In Tasks 1 and 2, you will be developing the core of this system, using the minimum edit distance-based edit paths we developed in class and assuming default inference relations associated with each atomic edit operation (as discussed in Section 4 of M&M). In Tasks 3 and 4, you will enrich this system with lexical relation information from WordNet (Task 3) and with more intelligent handling of inferences associated with certain environments (as discussed in Section 5 of M&M). You will then test the system on the classic FraCaS dataset.

Task 1

Lines: 4

Define the __add__ magic method for the Inference class below.
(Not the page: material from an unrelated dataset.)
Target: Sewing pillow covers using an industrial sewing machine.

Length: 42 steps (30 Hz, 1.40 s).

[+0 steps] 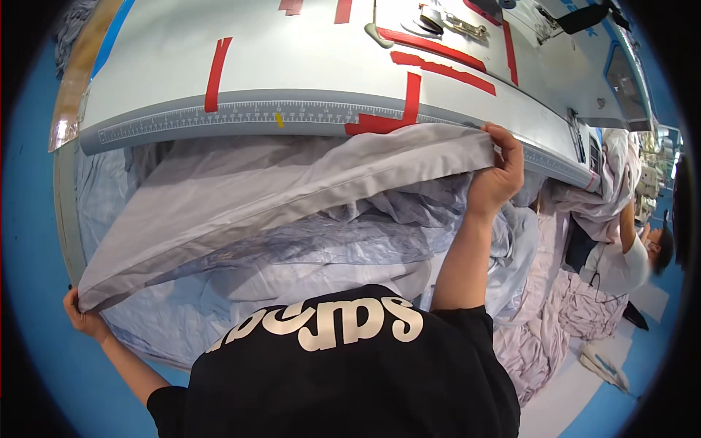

This method should use join_table (defined above) to produce a set of Inferences by joining two inferences—e.g. animal \(\sqsupset\) dog \(\bowtie\) dog \(\sqsupset\) greyhound = {animal \(\sqsupset\) greyhound}. __add__ must return a set because, as M&M discussed, the result of joining two relations can result in indeterminacy. (In their implementation, M&M actually treat all such indetrminate joins as #. We will not do that here, since it is useful to see why they do that.)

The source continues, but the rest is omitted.